The Stipcich Court also acknowledged that “narrow and unreasonable
interpretations of clauses in an insurance policy are not favored” and where “[t]hey
are prepared by the insurer” and “open to two constructions, [the construction] most
favorable to the insured will be adopted.” Id. at 322 (citations omitted). Under
Stipcich, the policy language which limits the grounds upon which PHL could
“contest the validity of this policy” to “any material representation of a fact” as long
as it is “contained in the written application” which is “attached to this policy when
issued” must be construed in McNeill’s favor, limiting the grounds for contesting the
policy to material facts contained in the written application and attached to the policy
when issued. Where McNeill’s alleged misrepresentation is his failure to inform PHL
of medical exam results from an exam done weeks after the application was
completed, and where this representation is not in the written application attached to
the policy when issued, in my view, the alleged failure to disclose is not a valid
grounds for contesting the validity of the policy.

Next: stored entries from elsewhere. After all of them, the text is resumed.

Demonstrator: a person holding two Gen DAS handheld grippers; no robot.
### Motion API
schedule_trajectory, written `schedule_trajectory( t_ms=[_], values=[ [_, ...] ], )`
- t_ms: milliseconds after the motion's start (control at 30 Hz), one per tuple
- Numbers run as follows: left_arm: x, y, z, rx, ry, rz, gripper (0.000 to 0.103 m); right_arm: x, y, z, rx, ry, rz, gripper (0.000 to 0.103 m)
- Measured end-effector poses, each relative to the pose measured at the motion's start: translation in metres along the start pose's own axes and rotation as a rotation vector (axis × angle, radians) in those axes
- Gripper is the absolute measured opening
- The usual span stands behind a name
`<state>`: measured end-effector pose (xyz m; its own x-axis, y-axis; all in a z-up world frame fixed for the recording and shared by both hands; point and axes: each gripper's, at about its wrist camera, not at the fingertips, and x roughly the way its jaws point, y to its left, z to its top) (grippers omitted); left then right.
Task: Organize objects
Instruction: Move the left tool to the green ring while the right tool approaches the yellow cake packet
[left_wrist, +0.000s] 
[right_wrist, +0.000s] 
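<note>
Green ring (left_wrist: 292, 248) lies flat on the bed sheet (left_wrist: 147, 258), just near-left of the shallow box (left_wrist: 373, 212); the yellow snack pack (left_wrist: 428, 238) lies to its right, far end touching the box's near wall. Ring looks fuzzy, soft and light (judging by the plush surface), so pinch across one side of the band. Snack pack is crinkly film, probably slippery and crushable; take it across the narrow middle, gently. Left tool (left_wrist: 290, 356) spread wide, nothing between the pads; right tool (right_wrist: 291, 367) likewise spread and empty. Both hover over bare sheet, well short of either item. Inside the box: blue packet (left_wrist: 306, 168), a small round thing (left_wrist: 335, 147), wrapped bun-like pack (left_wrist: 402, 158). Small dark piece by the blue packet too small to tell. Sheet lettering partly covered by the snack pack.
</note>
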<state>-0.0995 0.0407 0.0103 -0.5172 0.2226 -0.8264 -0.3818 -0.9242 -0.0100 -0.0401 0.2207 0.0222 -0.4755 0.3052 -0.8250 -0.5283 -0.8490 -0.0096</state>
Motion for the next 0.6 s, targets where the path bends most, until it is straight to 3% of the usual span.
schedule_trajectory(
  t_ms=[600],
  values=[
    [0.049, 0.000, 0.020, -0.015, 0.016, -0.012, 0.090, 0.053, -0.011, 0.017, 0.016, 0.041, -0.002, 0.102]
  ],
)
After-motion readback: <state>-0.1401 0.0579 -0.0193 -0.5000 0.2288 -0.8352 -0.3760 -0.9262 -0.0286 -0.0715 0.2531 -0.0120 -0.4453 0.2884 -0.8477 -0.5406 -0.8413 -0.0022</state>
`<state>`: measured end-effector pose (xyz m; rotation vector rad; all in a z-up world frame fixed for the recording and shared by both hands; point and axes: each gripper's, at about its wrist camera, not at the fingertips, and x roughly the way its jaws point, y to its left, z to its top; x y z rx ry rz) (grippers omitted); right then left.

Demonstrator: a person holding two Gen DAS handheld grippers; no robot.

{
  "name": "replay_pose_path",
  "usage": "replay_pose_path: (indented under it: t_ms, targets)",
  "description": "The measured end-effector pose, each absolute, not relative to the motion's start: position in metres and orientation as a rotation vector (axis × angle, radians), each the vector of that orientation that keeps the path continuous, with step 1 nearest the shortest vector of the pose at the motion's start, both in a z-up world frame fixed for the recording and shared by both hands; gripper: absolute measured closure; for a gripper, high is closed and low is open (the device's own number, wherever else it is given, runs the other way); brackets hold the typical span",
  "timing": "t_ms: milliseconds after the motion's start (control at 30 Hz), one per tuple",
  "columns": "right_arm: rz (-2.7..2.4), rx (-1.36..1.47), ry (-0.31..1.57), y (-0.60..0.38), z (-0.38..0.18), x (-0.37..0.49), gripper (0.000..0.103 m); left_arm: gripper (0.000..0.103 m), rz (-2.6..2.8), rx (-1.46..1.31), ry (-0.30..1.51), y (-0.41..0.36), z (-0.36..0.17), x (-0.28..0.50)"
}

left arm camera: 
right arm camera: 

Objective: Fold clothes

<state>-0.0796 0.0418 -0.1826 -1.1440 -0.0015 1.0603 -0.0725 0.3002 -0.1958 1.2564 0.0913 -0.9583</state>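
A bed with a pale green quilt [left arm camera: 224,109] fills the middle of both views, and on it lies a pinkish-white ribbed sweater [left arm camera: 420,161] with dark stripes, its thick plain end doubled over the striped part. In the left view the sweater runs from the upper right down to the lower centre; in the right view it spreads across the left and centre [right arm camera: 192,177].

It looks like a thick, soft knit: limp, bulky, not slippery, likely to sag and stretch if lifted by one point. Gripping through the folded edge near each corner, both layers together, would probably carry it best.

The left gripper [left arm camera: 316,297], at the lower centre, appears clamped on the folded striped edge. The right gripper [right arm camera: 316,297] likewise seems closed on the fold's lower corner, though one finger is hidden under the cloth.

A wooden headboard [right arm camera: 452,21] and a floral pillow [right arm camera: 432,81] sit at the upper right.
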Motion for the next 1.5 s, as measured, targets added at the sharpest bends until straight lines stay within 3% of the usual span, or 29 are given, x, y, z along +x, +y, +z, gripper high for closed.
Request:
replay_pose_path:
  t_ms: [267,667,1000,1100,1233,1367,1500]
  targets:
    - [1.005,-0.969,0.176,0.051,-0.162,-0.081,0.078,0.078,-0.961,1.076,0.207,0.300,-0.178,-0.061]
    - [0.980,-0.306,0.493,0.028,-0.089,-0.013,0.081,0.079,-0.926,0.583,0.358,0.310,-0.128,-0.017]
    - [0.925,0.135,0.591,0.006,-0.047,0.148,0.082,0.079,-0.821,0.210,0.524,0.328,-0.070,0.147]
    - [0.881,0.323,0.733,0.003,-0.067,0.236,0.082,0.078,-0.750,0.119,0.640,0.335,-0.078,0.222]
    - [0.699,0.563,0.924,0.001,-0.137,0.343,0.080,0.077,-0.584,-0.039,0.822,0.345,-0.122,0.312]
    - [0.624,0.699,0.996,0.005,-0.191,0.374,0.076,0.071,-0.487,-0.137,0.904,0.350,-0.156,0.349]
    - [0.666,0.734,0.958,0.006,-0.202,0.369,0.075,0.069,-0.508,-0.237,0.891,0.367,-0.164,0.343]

PHL could have used language in its application or in its policy establishing a
duty upon the applicant to provide PHL with new medical information or any other
new information arising before issuance of the policy that would make the application
representations false. PHL chose not to require such a continuing obligation. Having
failed to do so, PHL should not now receive relief from our court by amending the
parties’ contract with an implied duty of disclosure.